There’s so much game there too. It’s positively abundant. Ridiculously so! Full on call the cops and arrest these people for making the rest of us look like we don’t put enough game in a videogame stuff. I’m not sure I’ve played a twin stick shooter that crams quite so much in and where so little of it feels superfluous.
Some of it is unsurprising – multiple characters with different weaponry, ridiculous cosmetic tweaks (normal head mode! JJ mode for when you need so much lens flare you can’t see the screen! More!) – it’s a lot but it’s kinda an expected lot.
What isn’t quite so expected is the amount of videogame scenes the game runs through. At times it feels like an A-Z of arcade videogame levels. Never pastiche, never a nod and a wink, videogame levels because there’s something the game can do with them. It reminds me of Mutant Storm Empire in that regard though much, much, much more focused.
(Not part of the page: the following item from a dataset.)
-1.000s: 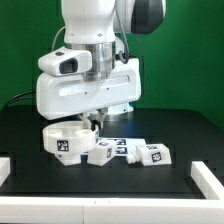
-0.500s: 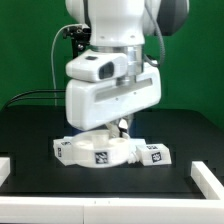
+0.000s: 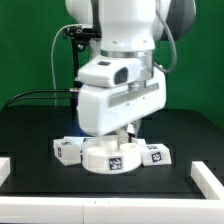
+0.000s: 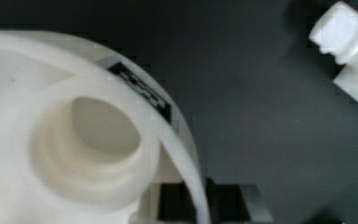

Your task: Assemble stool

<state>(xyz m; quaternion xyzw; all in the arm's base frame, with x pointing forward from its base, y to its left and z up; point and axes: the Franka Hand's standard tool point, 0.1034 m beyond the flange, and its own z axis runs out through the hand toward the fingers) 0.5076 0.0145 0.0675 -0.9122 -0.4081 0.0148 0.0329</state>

Early on you find yourself riding a very videogame lift, you know the kind – it’s in a hundred or so FPS, a multitude of top down shooters, it’s in Valve’s Alien Swarm, even Destiny couldn’t resist the lure of riding a lift whilst aliens hem you in from all sides. Then before you know it, it’s a stage where robots are pouring out of the floor, there’s lasers everywhere, flames, bullets, pick ups and there’s a stage where the room is built around you and then and then and then.
It’s like the team responsible wanted to cram every idea they had for games into one game. It’s astounding. More so when you realise how normal this sort of thing used to be, how arcade games at home would let themselves spiral outwards rather than just retain a really narrow focus, done well. I didn’t even realise how much I missed that but I do. I really do. It makes me feel spoilt, ruined, like you can’t possibly be giving me all this? Seriously, you are? Thank you, thank you, thank you.
Oh, there’s local co-op too because of course there is. Why leave any stone unturned?
It’d all be for nothing if it didn’t play so well, obviously. Which it does! It plays wonderfully, always pushing you into the swarms of killer drones rather than running backwards, rather than the circling of Geometry Wars. Wade in, knee deep in roboguts, needing to grab batteries to make it to the end of a stage alive. It takes no time to find the rhythm the game wants you to fall into, alternating between primary and secondary weapons, rushing for power ups, aiming for that ever enticing higher score.
Gosh. I love Assault Android Cactus so much, you know? There’s few games I’d use the term masterpiece for but in this case, Team Witch Beam have worked for it and earned it. I can’t recommend it highly enough. It’s the right and proper good stuff. It’s an arcade game, a not Dreamcast really but totally Dreamcast videogame that the best part of five years on still excites me.
Which, let’s face it that’s what you want from an arcade game. Okay, okay, it’s what I want anyway. I genuinely couldn’t ask for more. Well, except maybe for some fish but that’s just me. Maybe the next one, eh?